As we work on our ocean presentations, we will examine the global human impact on issues like overfishing and plastics in the ocean, especially in underserved communities.
Emotionally Intelligent Leadership
Last week, students learned the concept of emotional climate and explored how to define this phrase using the mood meter tool and their prior knowledge of weather patterns. This week students will reflect on both their strengths boards and what makes a positive vs. negative emotional climate. Students will begin to brainstorm a “weather report” storyline that includes specific activities that contribute to the changing emotional climate.
Art Elective: Design & Development
5th grade designers looked at the work of ceramic artist Richard Notkin and were inspired by his thematic sculptural teapots.
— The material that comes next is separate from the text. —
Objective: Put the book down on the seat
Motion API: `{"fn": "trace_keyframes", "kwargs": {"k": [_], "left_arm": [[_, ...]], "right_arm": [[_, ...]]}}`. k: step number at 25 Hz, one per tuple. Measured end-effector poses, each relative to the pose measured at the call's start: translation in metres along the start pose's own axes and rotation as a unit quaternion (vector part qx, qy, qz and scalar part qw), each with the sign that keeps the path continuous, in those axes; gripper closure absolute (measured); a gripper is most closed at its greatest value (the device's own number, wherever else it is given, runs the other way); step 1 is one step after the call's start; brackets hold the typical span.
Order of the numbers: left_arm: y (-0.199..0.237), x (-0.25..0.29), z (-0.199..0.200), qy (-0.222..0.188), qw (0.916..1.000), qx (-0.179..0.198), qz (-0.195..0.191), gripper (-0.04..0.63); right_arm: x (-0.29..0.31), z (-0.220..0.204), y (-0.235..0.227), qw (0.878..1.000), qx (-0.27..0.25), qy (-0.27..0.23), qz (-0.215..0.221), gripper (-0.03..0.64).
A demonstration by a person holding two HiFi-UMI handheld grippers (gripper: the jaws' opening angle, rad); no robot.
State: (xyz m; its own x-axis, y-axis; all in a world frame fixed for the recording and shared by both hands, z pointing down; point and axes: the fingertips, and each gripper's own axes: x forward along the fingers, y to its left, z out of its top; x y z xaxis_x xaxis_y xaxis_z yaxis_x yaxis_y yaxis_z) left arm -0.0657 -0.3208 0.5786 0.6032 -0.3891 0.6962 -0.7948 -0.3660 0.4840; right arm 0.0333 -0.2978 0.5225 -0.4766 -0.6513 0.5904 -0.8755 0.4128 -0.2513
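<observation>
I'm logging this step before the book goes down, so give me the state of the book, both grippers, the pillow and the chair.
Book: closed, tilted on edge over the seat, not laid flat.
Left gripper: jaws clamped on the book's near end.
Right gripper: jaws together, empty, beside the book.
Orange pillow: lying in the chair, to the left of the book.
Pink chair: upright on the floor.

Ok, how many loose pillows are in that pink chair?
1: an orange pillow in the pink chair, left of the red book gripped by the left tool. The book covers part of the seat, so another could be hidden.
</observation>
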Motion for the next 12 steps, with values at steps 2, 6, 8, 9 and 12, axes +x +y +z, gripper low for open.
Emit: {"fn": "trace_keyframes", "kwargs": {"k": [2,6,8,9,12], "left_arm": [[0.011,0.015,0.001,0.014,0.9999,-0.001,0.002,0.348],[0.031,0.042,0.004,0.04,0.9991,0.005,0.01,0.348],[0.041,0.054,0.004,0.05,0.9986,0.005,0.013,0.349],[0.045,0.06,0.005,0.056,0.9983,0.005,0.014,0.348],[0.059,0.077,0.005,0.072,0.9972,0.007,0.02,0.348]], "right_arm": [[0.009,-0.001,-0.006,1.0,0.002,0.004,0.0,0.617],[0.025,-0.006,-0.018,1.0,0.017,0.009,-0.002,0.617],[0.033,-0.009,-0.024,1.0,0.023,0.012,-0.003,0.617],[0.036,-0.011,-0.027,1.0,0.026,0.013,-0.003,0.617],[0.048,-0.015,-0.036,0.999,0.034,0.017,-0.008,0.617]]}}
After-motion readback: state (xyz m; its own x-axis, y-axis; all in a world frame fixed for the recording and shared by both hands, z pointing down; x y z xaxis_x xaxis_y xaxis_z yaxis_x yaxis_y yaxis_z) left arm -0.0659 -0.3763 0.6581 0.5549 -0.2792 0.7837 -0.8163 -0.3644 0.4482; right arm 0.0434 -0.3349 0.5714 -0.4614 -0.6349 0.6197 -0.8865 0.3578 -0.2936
They will be choosing a topic and creating forms that mimic a spout, lid, belly, and handle out of clay.
Music Elective: Chorus
We were finally able to combine parts 1 and 2 for "There's A Little Wheel A Turnin In My Heart,” and it was amazing! Students are really starting to sound like a pro choir. Voices blending together and all. Next week we will learn part 3 to this song, and begin the song "Imagine," by John Lennon.
Drama Elective: Broadway Bound
This week in the Broadway Bound elective, our triple threats move onto the next numbers we will be learning: “Do Re Mi” from Sound of Music , “Oklahoma” from Oklahoma, and “Schuyler Sisters” from Hamilton. Work!
Garden Elective: Food Lab
Last week, students began watching Fermentation from Michael Pollan’s Cooked. We will continue studying and experimenting with fermentation this week. Students will read excerpts from Wild Fermentation and learn about the gut biome. On Tuesday, we will have a dairy fermentation day to make farm fresh cheese, yogurt, and butter that students will enjoy during Mumsa meals. The farm fresh cheese will compliment the polenta rounds, the yogurt will be added to the Tikka Masala and the butter will be used for an upcoming toast bar creation day!
We will be finishing our basketball unit this week and focusing on IN GAME ACTION! This unit has allowed each student to improve their basketball skills while stepping out of their comfort zone. Be on the lookout for future Steph Curry’s & Elena Della Donne’s!
This week 5th grade will be learning about regulars verbs ending in AR. Students will be learning to conjugate different verbs ending in AR with the right pronoun. They will be writing full sentences conjugating the most common verbs ending in AR and they will also be able to identify them in the body of a text. Repetition is key so feel free to practice with your child at home!